As Schopenhauer put it, female sympathy is a matter of sobbing and wailing on the slightest provocation, without the smallest attempt to control the emotion; on the other hand, all true sorrow, like true sympathy, just because it is real sorrow, must be reserved; no sorrow can really be so reserved as sympathy and love, for these make us most fully conscious of the limits of each personality. Love and its bashfulness will be considered later on; in the meantime let us be assured that in sympathy, in genuine masculine sympathy, there is always a strong feeling of reserve, a sense almost of guilt, because one’s friend is worse off than oneself, because I am not he, but a being separated from his being by extraneous circumstances. A man’s sympathy is the principle of individuality blushing for itself; and hence man’s sympathy is reserved whilst that of woman is aggressive.

The existence of modesty in women has been discussed already to a certain extent; I shall have more to say about it in relation with hysteria.
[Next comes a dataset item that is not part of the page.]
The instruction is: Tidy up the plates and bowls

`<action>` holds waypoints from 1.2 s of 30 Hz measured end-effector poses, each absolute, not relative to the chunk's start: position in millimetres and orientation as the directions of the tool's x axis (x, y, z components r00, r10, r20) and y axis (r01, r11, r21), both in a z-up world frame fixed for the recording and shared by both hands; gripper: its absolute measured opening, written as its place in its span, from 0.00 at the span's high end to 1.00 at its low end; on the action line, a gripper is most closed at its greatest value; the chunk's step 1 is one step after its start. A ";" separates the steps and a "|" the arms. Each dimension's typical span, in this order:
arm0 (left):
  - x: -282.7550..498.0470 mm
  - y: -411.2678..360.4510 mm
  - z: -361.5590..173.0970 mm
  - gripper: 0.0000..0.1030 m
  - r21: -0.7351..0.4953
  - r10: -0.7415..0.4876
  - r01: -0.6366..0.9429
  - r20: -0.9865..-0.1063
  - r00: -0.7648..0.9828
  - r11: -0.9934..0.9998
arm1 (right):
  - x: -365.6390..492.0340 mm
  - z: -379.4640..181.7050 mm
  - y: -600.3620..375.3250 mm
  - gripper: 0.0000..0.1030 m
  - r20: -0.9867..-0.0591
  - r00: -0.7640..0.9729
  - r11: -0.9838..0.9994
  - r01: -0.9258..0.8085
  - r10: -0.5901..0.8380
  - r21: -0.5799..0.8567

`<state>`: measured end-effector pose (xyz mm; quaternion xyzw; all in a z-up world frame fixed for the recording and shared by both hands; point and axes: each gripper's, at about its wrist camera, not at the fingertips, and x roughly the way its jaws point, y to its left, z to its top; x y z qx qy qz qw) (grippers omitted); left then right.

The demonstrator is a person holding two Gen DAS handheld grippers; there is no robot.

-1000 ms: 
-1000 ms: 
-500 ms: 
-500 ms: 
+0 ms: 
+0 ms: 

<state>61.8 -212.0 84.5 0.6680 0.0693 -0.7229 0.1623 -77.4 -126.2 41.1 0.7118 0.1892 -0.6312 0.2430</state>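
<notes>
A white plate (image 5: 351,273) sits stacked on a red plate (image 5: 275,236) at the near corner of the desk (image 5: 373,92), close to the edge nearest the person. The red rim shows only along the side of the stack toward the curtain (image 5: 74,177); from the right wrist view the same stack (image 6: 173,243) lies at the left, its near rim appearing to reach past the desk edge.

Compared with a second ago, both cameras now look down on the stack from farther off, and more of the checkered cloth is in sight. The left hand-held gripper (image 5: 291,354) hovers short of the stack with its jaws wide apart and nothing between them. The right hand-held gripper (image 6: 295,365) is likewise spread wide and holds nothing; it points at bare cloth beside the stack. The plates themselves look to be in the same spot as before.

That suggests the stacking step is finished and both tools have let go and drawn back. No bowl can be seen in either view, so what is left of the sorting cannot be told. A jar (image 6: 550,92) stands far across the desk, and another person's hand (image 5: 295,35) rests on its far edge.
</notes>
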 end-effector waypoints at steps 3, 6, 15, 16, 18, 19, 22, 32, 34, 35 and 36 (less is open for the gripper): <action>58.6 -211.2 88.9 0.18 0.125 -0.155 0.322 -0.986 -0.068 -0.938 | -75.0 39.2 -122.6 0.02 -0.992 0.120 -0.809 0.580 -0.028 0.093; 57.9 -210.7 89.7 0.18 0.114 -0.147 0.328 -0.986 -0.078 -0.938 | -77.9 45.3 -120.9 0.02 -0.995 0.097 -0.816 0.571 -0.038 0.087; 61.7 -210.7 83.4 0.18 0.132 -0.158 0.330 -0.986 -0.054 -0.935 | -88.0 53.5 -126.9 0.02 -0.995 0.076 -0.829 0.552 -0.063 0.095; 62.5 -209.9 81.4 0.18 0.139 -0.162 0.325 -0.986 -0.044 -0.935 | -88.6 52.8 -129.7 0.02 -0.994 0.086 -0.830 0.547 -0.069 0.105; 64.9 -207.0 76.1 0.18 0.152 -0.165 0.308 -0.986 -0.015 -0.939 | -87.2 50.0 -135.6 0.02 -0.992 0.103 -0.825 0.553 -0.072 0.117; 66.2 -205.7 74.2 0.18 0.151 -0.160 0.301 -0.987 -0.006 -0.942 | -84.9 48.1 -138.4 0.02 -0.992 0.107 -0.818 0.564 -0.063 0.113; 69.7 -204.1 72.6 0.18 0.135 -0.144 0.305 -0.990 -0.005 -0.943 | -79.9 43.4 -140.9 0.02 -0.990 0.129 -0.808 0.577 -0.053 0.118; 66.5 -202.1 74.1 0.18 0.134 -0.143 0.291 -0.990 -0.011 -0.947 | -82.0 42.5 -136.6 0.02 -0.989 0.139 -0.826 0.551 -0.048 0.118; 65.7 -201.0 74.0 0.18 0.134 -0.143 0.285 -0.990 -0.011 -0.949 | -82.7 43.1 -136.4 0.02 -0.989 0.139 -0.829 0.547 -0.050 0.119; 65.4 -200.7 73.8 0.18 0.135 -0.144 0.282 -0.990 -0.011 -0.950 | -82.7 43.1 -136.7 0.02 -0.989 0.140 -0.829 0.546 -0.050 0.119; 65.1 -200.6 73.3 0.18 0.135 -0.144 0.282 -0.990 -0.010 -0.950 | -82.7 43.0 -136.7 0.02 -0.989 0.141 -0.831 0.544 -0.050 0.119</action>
But it is difficult to see how it can be maintained that this is a female virtue, if one reflect on the readiness with which women accept the habit of wearing low- necked dresses wherever custom prescribes it. A person is either modest or immodest, and modesty is not a quality which can be assumed or discarded from hour to hour.

Strong evidence of the want of modesty in woman is to be derived from the fact that women dress and undress in the presence of one another with the greatest freedom, whilst men try to avoid similar circumstances. Moreover, when women are alone together, they are very ready to discuss their physical qualities, especially with regard to their attractiveness for men; whilst men, practically without exception, avoid all notice of one another’s sexual characters.